25 октября 1446 года. Вологда, княжеский детинец
Князь Тверской Борис Александрович приехал в Вологду неожиданно, без предупреждения – просто завернул сюда по пути из Кирилло-Белозерской обители. Однако же он привез с собою в подарок набор серебряной посуды из мисок с высокими бортиками – что, понятно, куда как удобно для слепца, то промахивающегося пальцами мимо тарелки, то по случайности сталкивающего с нее еду на стол. Сверх того он подарил Марии Ярославовне отполированное до полной прозрачности редкостное обсидиановое зеркало, да вдобавок еще и два освященных образа – Спаса Нерукотворного и Непорочной Богоматери.
Поначалу Василий Васильевич отнесся к гостю с подозрением, но тот ни разу не упомянул ни про Москву, ни про Шемяку, ни про государев престол, беседуя токмо об урожаях, уловах, о подорожавшей соли, поднявшейся в земле воде, подтопившей многие погреба… И постепенно правитель Вологды оттаял, успокоился, опрокидывая вместе с князем Тверским один за другим кубки с хмельным медом.
– Хороший напиток, душевный! – похвалил угощение Борис Александрович. – А у нас на торгу, вы не поверите, вино ароматное появилось. Уж не ведаю, как тамо немцы над ним колдуют, однако же иные бочонки открываешь, а запа-ах! Ну словно бы головой в ведро с вишнями упал. Другую откроешь – яблоки! И ведь не сидр, нет! Сладкое, терпкое, а запах, словно яблоко жуешь. Есть таковые грушевые, есть малиновые, земляничные тоже… Эх, и как же я с собою ни одного на пробу взять не догадался? – посетовал князь. И вдруг щелкнул пальцами: – А поехали, други мои, ко мне! Василий Васильевич, поехали со мною в Тверь?

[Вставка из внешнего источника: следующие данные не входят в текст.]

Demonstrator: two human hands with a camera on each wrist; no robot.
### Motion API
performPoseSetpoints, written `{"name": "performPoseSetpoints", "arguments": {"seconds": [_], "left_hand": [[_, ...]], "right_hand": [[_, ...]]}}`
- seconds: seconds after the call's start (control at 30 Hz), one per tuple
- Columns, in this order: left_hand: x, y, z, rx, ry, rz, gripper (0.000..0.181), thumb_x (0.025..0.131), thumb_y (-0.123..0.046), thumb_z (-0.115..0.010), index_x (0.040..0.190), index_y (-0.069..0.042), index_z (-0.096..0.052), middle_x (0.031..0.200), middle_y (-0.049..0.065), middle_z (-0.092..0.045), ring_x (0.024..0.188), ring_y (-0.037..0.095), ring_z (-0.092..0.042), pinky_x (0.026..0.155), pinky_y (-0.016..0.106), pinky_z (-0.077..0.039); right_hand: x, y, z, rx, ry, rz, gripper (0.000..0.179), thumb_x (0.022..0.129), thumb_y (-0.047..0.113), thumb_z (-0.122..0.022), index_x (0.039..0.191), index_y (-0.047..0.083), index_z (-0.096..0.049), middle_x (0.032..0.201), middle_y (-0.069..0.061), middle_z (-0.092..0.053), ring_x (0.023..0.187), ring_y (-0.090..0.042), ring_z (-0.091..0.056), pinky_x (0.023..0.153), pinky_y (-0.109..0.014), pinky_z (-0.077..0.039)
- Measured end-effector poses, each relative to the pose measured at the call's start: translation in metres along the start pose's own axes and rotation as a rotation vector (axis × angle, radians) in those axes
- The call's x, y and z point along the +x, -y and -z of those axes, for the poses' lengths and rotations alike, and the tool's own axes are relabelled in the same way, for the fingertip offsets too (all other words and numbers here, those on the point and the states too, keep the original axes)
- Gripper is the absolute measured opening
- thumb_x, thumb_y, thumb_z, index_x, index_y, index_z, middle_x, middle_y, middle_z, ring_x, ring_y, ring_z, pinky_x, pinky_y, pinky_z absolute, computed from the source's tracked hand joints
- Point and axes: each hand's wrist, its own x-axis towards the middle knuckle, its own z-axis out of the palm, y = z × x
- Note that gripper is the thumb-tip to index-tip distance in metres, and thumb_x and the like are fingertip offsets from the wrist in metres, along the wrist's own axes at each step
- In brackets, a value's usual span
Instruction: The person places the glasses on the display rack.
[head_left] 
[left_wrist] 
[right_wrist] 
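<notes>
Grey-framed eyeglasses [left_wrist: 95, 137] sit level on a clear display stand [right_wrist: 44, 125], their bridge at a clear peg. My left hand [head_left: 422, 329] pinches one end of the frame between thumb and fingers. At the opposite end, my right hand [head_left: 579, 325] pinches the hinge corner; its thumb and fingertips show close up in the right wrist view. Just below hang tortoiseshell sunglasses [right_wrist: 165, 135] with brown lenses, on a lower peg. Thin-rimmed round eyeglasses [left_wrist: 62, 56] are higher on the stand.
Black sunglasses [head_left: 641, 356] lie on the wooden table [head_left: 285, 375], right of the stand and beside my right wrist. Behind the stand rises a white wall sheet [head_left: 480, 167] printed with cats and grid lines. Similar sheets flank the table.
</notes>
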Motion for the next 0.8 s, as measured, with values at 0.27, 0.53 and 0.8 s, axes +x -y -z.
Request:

Хоть ненадолго погостевать?
– Спасибо, конечно, за приглашение… – уважительно начал отвечать правитель Вологды, но гость договорить ему не дал:
– Поехали со мною, друг мой, я тебя умоляю! Мой ушкуй прямо сейчас у твоего причала. По сходням взойти, в покоях расположиться – вот и вся недолга! Когда же еще такая оказия случиться сможет? Поехали! Вина немецкого выпьем, с детьми познакомимся, о жизни поговорим. Ведь так хорошо сидим! А задерживаться нельзя, вот-вот ледостав случится. Поехали, княже! Когда ты в последний раз Вологду свою покидал? Поехали, ныне самое время! До ледостава ко мне доберемся, там в самую распутицу погостишь, а потом по вставшей Волге спокойно назад вернешься!